Я высыпала содержимое пакетиков в кружку, плеснув туда же вскипевшей воды из электрического чайника. Пара ампул обезболивающего помогла забыть о воющей голове. Озноб почти пропал, но жар внутри всё никак не унимался. Меня успокаивало то, что я хотя бы перестала так остро чувствовать холод вокруг себя.
На всякий случай, завернувшись в бело-голубое старое одеяло, я попыталась уснуть на маленьком диванчике в гостиной. Только вот чёрствый снег, гонимый ветром, стучал в окно, не позволяя мне спокойно видеть сны. Я вертелась с боку на бок, переворачивая в голове мысли о времени, проведенном в Доме, Где Никогда Не Запирается Дверь.
Наркоман посоветовал мне одно. Фред попросил совершенно другое. А Юлий… просто прогнал меня. И не было уже никакой разницы, говорил ли он правду в этот раз, или нет.
Вдруг вспомнился совет Наркомана: не верить Юлию, даже если он говорит правду. Как так может быть?
Тишина давила на обезболенную голову ещё хуже, чем шум пыльных маршруток.

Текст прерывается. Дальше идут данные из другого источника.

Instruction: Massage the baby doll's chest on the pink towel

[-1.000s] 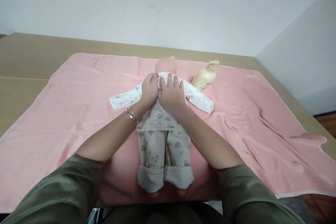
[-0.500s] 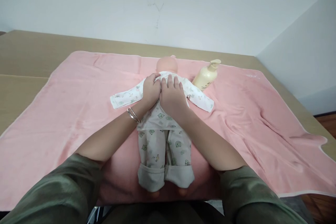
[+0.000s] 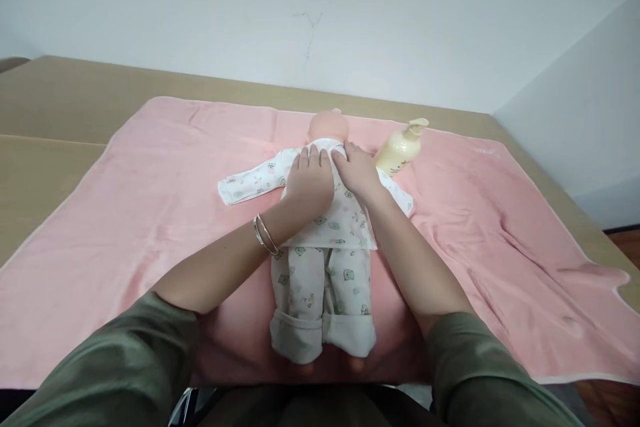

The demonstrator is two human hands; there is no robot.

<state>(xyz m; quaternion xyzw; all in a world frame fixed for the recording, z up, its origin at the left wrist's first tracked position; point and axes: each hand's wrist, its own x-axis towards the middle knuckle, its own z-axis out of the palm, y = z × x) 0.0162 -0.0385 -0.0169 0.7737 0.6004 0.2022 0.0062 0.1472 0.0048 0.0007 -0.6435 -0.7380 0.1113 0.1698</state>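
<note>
Across the upper back of the doll [image 3: 343,223], the left hand [image 3: 311,180] lies open and palm down, its fingers close together and pointing toward the head, so the touch seems spread broadly over the cloth. The right hand [image 3: 360,167] is open too, resting near the shoulder on its own side with the thumb angled toward the middle; neither appears to grip anything. Two bangles [image 3: 265,235] circle the left wrist, clear of the palm's contact. Beneath the hands, the doll lies stretched out, apparently face down, which would leave its back within easy reach of both arms. Its left-hand sleeve [image 3: 253,180] reaches outward, and the trousers [image 3: 305,287] have folded cuffs, perhaps because the legs are too long. Just beside the right-hand sleeve [image 3: 399,197] is a pump bottle [image 3: 400,149], near enough to reach. Under everything, a pink towel [image 3: 175,200] covers much of the desk [image 3: 60,103], probably as padding.
</note>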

Острое желание разбавить молчание хоть чем-нибудь привело меня к мысли: нужно с кем-нибудь поговорить.
Номер телефона Тода я не знала. А кто ещё захочет разговаривать со мной о нескольких прошедших неделях? Никки не брала трубку. Она, наверное, просто не хотела ничего обо мне теперь знать. Она училась жить без людей, от которых вестей нет.